Computer Simulation of Heat Transfer in a Rotary Lime Kiln

[+] Author and Article Information
Ashish Agrawal

Department of Mechanical Engineering, Indian Institute of Technology Kanpur, Kanpur, U.P. 208016, INDIA
ashisagl@iitk.ac.in

P.S. Ghoshdastidar

Department of Mechanical Engineering, Indian Institute of Technology Kanpur, Kanpur, U.P. 208016, INDIA
psg@iitk.ac.in

1Corresponding author.

ASME doi:10.1115/1.4039299 History: Received December 13, 2016; Revised November 11, 2017

Abstract

In the present work, a steady state, finite-difference based computer model of heat transfer during production of lime in a rotary kiln has been developed. The model simulates calcination reaction in the solid bed region of the rotary kiln along with turbulent convection of gas, radiation heat exchange among hot gas, refractory wall and the solid surface, and conduction in the refractory wall. The solids flow countercurrent to the gas. The kiln is divided into axial segments of equal length.
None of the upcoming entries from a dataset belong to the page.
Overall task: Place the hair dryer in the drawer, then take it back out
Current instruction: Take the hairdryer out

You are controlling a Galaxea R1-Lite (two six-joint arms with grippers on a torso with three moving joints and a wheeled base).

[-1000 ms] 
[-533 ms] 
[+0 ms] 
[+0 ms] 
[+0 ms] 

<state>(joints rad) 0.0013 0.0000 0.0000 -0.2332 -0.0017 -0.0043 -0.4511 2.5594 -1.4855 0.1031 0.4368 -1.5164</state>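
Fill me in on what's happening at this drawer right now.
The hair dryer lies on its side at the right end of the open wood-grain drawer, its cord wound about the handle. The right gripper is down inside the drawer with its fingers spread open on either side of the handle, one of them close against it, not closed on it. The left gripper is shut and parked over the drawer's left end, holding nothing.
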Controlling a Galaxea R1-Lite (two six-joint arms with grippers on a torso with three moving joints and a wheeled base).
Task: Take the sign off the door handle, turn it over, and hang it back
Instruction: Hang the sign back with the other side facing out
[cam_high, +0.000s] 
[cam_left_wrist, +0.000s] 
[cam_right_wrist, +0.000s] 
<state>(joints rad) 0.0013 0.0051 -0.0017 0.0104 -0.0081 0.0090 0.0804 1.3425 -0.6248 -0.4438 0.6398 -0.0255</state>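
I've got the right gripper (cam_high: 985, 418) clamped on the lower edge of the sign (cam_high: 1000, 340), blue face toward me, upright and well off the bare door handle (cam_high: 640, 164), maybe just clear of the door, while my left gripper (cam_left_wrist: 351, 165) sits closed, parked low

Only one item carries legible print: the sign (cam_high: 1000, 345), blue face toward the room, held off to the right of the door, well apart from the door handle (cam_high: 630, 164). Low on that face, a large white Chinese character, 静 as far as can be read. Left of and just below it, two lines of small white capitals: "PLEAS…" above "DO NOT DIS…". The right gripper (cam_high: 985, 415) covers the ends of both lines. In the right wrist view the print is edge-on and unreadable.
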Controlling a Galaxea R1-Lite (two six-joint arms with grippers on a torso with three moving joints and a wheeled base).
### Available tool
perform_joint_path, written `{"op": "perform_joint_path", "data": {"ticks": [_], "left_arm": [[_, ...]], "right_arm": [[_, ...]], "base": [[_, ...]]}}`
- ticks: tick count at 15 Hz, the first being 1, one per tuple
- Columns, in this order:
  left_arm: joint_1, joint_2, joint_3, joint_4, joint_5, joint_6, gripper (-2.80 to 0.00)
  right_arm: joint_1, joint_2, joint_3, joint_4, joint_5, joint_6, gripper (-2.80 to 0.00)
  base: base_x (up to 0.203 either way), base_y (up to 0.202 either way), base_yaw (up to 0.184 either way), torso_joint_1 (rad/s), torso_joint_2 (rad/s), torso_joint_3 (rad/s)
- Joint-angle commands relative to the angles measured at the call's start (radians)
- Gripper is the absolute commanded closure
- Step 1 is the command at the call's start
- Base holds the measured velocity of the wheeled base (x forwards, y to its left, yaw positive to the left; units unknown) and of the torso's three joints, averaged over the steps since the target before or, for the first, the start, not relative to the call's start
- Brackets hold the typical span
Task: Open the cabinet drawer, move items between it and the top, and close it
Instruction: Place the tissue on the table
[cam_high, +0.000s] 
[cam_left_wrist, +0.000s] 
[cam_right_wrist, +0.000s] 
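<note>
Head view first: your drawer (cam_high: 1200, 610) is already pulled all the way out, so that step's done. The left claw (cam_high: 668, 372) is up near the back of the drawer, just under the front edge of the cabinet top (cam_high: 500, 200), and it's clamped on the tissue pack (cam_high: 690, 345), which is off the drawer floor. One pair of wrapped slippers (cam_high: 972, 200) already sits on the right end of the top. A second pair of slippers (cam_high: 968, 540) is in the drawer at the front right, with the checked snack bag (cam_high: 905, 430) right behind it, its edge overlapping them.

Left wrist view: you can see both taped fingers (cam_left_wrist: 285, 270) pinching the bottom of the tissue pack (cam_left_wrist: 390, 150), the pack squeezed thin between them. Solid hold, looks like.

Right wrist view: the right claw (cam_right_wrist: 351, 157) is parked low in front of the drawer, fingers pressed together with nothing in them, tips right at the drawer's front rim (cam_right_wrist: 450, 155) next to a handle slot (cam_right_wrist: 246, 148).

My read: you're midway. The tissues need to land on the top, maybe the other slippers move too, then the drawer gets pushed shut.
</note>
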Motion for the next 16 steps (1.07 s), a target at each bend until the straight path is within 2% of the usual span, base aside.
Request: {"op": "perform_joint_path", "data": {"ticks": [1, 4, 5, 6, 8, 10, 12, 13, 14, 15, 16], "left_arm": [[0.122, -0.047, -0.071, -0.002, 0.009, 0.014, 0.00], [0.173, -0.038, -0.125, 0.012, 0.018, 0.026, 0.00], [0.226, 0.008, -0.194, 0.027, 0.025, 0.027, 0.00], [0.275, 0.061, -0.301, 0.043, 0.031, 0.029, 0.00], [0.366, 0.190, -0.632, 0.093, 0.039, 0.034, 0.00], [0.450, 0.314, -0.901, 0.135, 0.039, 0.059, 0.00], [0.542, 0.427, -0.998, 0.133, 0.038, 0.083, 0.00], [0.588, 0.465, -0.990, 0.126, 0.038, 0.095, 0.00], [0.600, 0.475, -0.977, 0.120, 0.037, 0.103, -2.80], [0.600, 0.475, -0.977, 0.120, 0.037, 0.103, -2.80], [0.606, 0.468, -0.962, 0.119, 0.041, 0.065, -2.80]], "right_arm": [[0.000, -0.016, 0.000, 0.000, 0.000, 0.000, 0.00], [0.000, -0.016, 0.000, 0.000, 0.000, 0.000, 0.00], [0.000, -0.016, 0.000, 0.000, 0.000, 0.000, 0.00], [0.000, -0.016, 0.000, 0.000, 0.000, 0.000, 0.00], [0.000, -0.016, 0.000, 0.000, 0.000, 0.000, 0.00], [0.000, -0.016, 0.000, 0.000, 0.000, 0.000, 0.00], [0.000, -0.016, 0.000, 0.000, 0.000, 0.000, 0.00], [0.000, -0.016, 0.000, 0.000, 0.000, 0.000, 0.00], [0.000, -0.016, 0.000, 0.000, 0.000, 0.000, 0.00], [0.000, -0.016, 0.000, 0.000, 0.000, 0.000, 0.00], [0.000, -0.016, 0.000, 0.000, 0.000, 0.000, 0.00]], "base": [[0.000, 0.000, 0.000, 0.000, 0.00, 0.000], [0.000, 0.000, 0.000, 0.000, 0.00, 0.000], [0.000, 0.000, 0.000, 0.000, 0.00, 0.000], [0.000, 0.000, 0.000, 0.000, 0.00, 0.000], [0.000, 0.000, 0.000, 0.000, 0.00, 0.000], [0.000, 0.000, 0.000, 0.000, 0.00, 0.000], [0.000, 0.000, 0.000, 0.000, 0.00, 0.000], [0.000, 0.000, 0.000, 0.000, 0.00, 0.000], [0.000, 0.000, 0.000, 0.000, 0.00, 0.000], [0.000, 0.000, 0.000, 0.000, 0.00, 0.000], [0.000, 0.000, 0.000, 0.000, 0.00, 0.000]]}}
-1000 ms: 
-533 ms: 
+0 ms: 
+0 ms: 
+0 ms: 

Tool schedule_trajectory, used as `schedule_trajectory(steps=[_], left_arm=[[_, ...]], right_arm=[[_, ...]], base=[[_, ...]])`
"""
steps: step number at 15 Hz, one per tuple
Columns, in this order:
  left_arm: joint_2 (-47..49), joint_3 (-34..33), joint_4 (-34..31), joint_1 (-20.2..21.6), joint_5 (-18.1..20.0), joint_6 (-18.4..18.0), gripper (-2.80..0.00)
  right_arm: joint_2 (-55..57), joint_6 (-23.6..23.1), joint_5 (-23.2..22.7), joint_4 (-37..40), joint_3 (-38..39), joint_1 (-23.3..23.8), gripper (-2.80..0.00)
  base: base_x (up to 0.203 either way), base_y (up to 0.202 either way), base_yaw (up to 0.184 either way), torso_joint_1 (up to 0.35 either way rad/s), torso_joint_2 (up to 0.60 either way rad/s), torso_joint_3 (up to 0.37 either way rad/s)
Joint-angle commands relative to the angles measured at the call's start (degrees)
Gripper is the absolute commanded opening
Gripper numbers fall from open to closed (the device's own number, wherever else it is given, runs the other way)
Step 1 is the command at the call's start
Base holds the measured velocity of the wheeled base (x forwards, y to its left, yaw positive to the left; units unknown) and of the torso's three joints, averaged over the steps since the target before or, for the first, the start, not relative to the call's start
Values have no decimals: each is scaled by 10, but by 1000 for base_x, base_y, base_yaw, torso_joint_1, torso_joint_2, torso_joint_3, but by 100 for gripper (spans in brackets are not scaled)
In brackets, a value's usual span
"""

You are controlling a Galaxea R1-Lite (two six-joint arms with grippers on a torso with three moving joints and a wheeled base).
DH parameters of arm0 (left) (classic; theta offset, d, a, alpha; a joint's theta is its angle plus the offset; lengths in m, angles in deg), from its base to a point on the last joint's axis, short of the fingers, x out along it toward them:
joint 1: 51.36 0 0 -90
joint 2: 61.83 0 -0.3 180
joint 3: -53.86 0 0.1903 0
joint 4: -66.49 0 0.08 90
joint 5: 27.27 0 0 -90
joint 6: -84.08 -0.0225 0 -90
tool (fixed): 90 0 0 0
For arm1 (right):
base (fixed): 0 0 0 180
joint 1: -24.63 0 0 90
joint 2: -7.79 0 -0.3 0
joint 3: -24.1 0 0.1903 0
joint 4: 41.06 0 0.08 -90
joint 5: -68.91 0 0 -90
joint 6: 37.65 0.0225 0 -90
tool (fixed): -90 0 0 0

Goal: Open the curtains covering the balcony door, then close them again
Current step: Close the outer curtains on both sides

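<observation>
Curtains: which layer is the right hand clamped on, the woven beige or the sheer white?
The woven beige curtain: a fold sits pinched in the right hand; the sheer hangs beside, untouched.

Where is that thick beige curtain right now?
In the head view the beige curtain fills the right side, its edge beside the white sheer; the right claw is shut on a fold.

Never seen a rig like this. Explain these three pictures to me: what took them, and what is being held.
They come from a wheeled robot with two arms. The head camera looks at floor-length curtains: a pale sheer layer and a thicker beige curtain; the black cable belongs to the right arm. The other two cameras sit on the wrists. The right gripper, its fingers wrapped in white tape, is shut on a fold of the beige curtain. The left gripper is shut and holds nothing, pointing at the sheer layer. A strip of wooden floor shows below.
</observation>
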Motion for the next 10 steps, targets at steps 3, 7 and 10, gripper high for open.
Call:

The mass and energy balances of the solid and gas in an axial segment are used to obtain solids and gas temperature at the exit of that segment. Thus, a marching type of solution proceeding from the solids inlet to solids outlet arises. To model the calcination of limestone, shrinking core model with surface reaction rate control has been used. The output data consist of the refractory wall temperature distributions, axial solids and gas temperature distributions, axial percent calcination profile, and kiln length. The kiln length predicted by the present model is 5.74 m as compared to 5.5 m of the pilot kiln used in the experimental study of Watkinson and Brimacombe (1982, Watkinson, A.P. and Brimacombe, J. K., "Limestone Calcination in a Rotary Kiln", Metallurgical Transactions B, Vol. 13B, pp. 369-378). The other outputs have been also satisfactorily validated with the aforementioned experimental results. A detailed parametric study lent a good physical insight into the lime making process and the kiln wall temperature distributions.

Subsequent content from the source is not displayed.